*WHAT YOU HAVE TO DO*. Give every line of the data again, exactly.
------ DATASET SECTION ------
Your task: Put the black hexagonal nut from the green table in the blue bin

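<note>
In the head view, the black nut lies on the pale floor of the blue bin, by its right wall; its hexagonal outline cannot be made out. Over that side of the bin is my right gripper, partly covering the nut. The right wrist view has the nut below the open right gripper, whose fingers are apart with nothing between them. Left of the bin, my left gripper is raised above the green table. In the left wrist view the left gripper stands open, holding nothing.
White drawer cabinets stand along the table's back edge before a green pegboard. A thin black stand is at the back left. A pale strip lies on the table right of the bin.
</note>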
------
*SOLUTION FOR THIS TASK*.
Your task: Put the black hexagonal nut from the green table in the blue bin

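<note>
In the head view, the black nut lies on the pale floor of the blue bin, by its right wall; its hexagonal outline cannot be made out. Over that side of the bin is my right gripper, partly covering the nut. The right wrist view has the nut below the open right gripper, whose fingers are apart with nothing between them. Left of the bin, my left gripper is raised above the green table. In the left wrist view the left gripper stands open, holding nothing.
White drawer cabinets stand along the table's back edge before a green pegboard. A thin black stand is at the back left. A pale strip lies on the table right of the bin.
</note>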

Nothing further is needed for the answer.